Her books are lively literature. Beverley Naidoo is no formulaic promoter of "issues" thinly disguised as fiction. The Carnegie medal goes to a book which "provides inspiration" and a sense of "extended knowledge and emotional capacity". The Other Side of Truth certainly does that.

I tell her I live in port-girt Kent, bastion of xenophobic hysteria about "scrounging foreigners". We agree that politicians should be leading people to find ways to live; but they aren't. "Britain has a strong strand of decency," she says, "but it's also dogged by small-island mentality." The gut-wrenching plight of Sade and Femi could be that of any two kids. That why it's so horrifying. Few of us see the truth.

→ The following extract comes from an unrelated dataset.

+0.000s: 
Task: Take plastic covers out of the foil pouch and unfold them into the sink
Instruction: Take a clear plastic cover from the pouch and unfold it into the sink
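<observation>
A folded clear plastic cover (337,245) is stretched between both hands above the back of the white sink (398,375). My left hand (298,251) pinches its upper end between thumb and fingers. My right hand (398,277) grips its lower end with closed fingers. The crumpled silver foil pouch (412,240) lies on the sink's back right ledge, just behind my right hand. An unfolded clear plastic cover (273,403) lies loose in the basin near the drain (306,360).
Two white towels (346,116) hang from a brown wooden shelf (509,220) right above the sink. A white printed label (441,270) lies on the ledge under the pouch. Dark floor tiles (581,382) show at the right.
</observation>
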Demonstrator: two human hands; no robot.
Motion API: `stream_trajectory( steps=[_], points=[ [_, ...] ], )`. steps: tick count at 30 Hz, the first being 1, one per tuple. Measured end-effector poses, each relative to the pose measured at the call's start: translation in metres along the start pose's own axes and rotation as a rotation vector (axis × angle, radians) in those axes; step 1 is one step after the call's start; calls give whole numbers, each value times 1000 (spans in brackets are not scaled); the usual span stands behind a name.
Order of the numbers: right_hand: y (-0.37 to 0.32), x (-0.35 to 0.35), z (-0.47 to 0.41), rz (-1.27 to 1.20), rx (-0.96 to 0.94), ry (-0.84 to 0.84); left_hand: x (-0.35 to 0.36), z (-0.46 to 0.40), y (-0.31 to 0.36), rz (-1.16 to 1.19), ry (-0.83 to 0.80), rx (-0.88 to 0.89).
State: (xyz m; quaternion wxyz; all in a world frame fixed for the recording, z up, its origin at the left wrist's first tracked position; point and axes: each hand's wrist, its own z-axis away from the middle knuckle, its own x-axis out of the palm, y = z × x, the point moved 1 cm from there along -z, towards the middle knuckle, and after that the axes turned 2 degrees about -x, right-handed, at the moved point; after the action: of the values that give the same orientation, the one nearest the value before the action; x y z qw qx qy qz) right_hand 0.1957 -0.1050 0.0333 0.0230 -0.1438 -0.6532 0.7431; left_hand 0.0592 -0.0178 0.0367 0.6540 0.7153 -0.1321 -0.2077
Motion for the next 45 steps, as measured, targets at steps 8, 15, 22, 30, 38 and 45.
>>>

We see only our own presumptions and prejudices.

An impassioned believer in the power of fiction to educate and develop, Beverley Naidoo is enraged and alarmed by the reductive trends in British education. She is furious about Longman's attempt to publish a "classroom version" of Journey to Jo'burg, in which the narrative is interspersed with chapter summaries and questions. "Literature is being turned into comprehension exercises," she says. The National Curriculum has "done a huge disservice to books and reading... Yet fiction deals with the whole of human experience. This functionalist box-ticking approach won't help anyone to make connections."

She begins to pack up her papers. "Do we really want this superficial, quasi-American approach?" she asks over her shoulder. "The power of the human sprit – which brought so many people through apartheid – is what we have to hang on to."

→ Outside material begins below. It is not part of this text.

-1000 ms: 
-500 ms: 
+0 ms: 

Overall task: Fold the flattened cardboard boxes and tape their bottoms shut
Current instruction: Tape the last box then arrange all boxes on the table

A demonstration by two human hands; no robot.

Beverley Naidoo, a biography

Beverley Trewhela was born in Johannesburg in 1943 of white South African parents. An opponent of apartheid, she spent eight weeks in jail before moving to Britain for higher education. Initially in London, and later in Dorset, for the next 30 years she taught, undertook educational advisory work, married Nandha Naidoo, raised two children and was an activist for the Defence and Aid Fund for Southern Africa. Journey to Jo'Burg (1985) was followed by 10 other books; she now writes full-timeThe Other Side of Truth (Puffin), winner of this year's Carnegie Medal, deals with young asylum-seekers in London. Her latest book, Out of Bounds (Puffin), comprises short stories about young people's choices during the half-century of apartheid. She is now writing a sequel to The Other Side of Truth.